Efron's Development of the Bootstrap
Efron's Development of the Bootstrap
Overview
Powerful computer-based data-analysis techniques referred to by statisticians as "bootstrap statistics" allow mathematicians, scientists, and scholars working with problems in statistics to determine, with great accuracy, the reliability of data. The techniques, invented in 1977 by Stanford University mathematician Bradley Efron, allow statisticians to analyze data, draw conclusions about data, and make predictions from smaller, less complete samples of data. Bootstrap techniques have found wide use in almost all fields of scholarship, including subjects as diverse as politics, economics, biology, and astrophysics.
Background
Almost all of the research and innovation in statistics during the last two decades of the twentieth century was a result of, or was deeply influenced by, the increasing availability and power of computers. In 1979, Efron's important and seminal article titled "Computers and Statistics: Thinking the Unthinkable" argued that statistical methods once thought absurd because of the large number of calculations required, would—given the growth of computing—soon be common mathematical tools. Subsequently, Efron's Bootstrap, a technique involving resampling an initial set of data thousands of times, did indeed become a standard tool of statistical analysis.
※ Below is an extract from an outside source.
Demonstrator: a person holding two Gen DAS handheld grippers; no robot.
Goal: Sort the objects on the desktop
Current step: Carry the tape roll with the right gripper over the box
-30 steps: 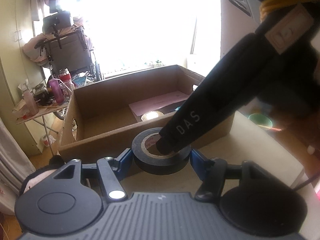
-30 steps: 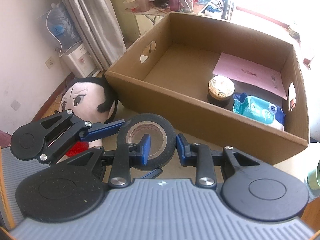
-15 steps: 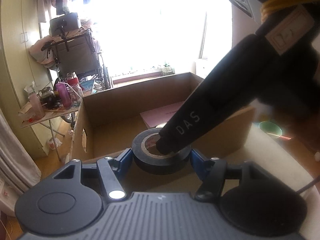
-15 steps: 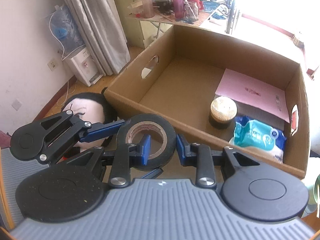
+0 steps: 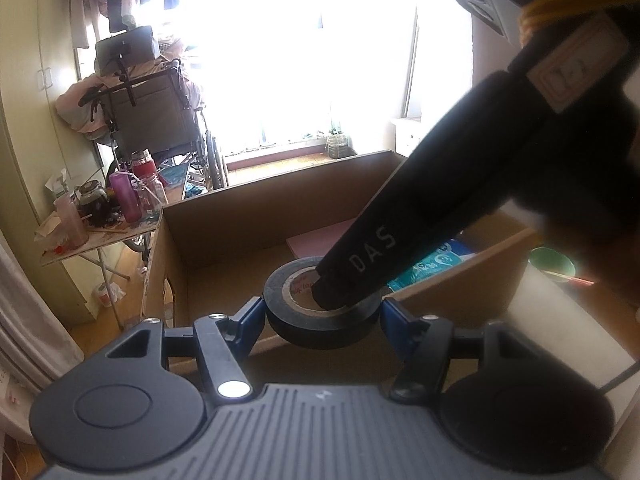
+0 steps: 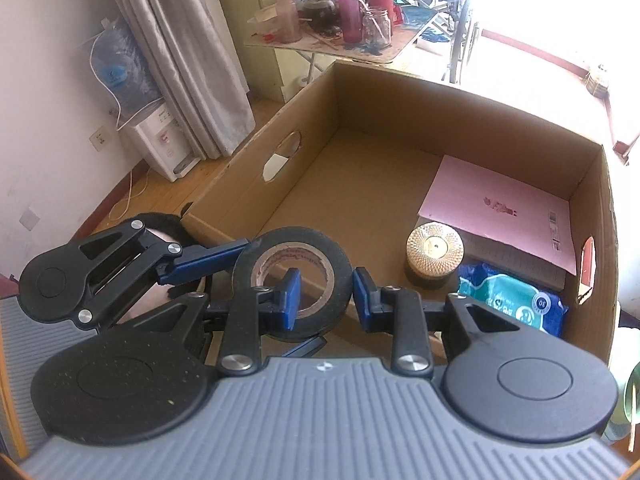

Descriptive statistics is a branch of mathematics concerned, in general, with determining quantities, means (averages), and other characteristics of a set of data. In contrast. inferential statistics is concerned with the reliability of descriptive statistics. Prior to the invention of bootstrap techniques, inferential statisticians largely relied on mathematical equations and techniques developed during the nineteenth century. Many of these techniques required a large number of calculations that were demanding in terms of time, and as a result, were often fraught with human error. At best, accurate statistical computations were often the result of a slow and tedious process. During the last quarter of the twentieth century, high-speed computing power made the development of bootstrap techniques possible. In contrast to the traditional limitations of statistical calculations, computers could quickly and accurately perform millions of calculations. In addition, computers could quickly incorporate and make accessible, large and complex databases.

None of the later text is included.